Autres recommandations qui consistent en l’amélioration de l’accès à des services financiers inclusifs, tels que le crédit et les actions, les services de paiement et d’assurance, l’épargne et les mécanismes de garantie, adaptés à la taille et aux besoins de ces unités économiques, la facilitation de l’accès à la formation à l’entrepreneuriat, au développement des compétences, à la sécurité sociale.

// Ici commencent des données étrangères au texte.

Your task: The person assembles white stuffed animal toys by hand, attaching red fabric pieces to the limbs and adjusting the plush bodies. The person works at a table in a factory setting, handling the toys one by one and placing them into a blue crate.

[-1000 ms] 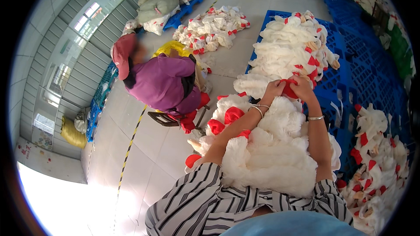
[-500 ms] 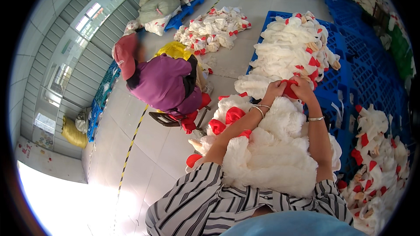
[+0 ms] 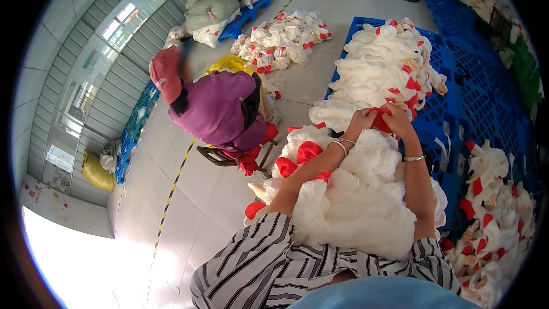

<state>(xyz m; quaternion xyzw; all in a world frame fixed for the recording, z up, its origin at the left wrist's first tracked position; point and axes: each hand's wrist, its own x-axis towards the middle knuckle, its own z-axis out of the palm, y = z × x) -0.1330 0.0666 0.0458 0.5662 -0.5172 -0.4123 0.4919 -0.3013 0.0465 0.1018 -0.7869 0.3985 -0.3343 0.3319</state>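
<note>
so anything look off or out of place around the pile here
Nothing stands out. Both hands pinch a red piece atop the white plush heap in the lap; more plush sits piled on the blue pallets.

At the centre of the frame the left hand [image 3: 361, 120] and right hand [image 3: 398, 121] pinch a red cloth piece [image 3: 381, 119] above a heap of white plush toys [image 3: 354, 206] on the lap, with a person in a purple top [image 3: 220, 109] seated to the left and blue pallets [image 3: 474, 103] to the right.
</note>
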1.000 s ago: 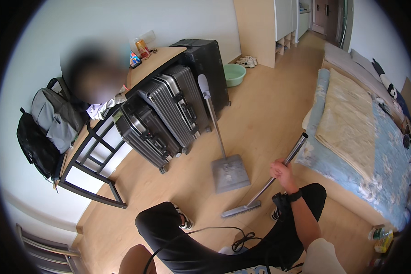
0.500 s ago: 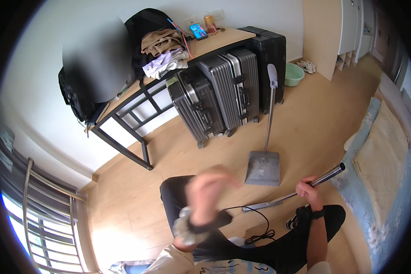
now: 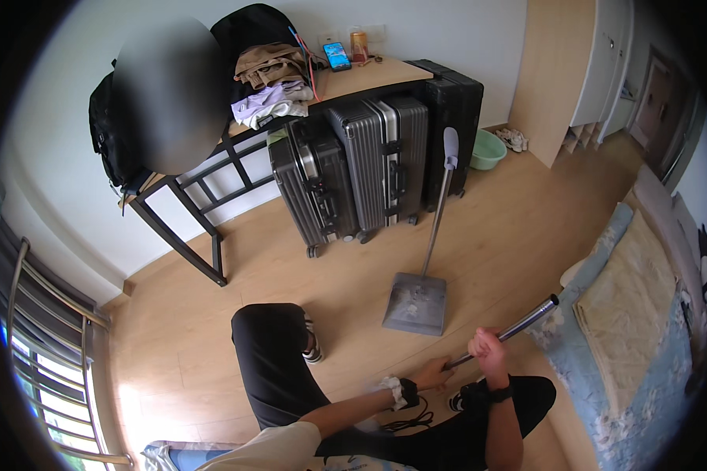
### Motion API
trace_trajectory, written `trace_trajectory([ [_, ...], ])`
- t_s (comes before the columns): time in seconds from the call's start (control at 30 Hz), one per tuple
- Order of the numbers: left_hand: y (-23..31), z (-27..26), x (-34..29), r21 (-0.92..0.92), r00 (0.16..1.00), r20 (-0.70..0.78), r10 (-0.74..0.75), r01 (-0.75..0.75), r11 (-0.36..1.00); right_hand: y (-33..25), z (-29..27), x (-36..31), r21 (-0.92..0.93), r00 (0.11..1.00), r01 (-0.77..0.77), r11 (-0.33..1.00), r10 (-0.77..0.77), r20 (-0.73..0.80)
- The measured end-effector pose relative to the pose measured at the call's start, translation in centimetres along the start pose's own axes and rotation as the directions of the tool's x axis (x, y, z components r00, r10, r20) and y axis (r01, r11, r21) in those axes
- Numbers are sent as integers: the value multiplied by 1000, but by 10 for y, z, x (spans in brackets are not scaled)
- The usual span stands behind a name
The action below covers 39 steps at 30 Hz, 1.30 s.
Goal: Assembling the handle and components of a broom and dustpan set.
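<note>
Head view: both hands are at a metal broom handle (image 3: 532, 316), which slants from 8 o'clock up to 2 o'clock. The right hand (image 3: 489, 352) has its fingers clenched around the shaft; the left hand (image 3: 430, 375) meets it lower, at the right hand's 8 o'clock, though how fully those fingers close cannot be told. A good two-handed hold, I judge, wants the right firm, the left guiding, the upper end clear of the bed (image 3: 573, 365) at 3 o'clock, and the black cable (image 3: 404, 420) kept from snagging. The handle looks slim, round and shiny silver, with a dark end; its brush head cannot be made out. At 10 o'clock stands a grey long-handled dustpan (image 3: 415, 306), pale marks or debris in its pan.
</note>
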State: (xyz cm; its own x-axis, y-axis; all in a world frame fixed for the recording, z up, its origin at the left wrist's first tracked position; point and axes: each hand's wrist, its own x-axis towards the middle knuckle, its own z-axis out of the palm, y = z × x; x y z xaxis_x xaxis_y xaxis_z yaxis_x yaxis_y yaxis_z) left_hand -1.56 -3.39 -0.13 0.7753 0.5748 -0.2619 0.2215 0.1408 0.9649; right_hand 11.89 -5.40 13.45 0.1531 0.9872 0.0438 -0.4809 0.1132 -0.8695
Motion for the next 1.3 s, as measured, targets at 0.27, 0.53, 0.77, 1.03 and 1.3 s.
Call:
trace_trajectory([
  [0.27,-3,-20,60,247,971,-129,202,-166,955,5,6,9,-153,964,242,958,-256,-76],
  [0.53,51,-4,-1,303,970,-148,-190,228,925,1,10,-8,-49,994,42,998,-46,-96],
  [0.77,18,4,42,359,974,-199,-104,171,918,9,3,3,-106,953,105,989,-130,-272],
  [1.03,32,-9,20,353,988,-122,-91,129,927,-3,-4,-2,-34,993,94,995,-96,-69],
  [1.3,-2,-8,52,371,992,-15,-126,122,920,12,-2,8,-113,932,77,991,-112,-344],
])
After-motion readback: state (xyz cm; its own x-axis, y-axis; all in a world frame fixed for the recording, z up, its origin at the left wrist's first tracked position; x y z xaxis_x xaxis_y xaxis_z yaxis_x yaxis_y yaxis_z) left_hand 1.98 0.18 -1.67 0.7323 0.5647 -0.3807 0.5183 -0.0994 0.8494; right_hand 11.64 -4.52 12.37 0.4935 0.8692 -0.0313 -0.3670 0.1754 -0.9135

Il s’agit, en outre, de prévenir la digitalisation des offres d’emplois de l’économie formelle en combinant les mesures préventives de gouvernance et de lutte contre la corruption avec l’application de la loi et des sanctions effectives, pour remédier à l’évasion fiscale, au non-paiement des contributions sociales et au contournement de la législation sociale et du travail et d’autres lois.
Certains pays ont tenté d’appliquer avec succès ces recommandations comme le Maroc, la Chine, le Vietnam…
La nouvelle expérience tunisienne de sociétés citoyennes permettra l’inclusion du maximum de jeunes demandeurs d’emplois dans l’économie formelle structurée obéissant à une réglementation nouvelle souple et allégée du point de vue des procédures et des prélèvements publics.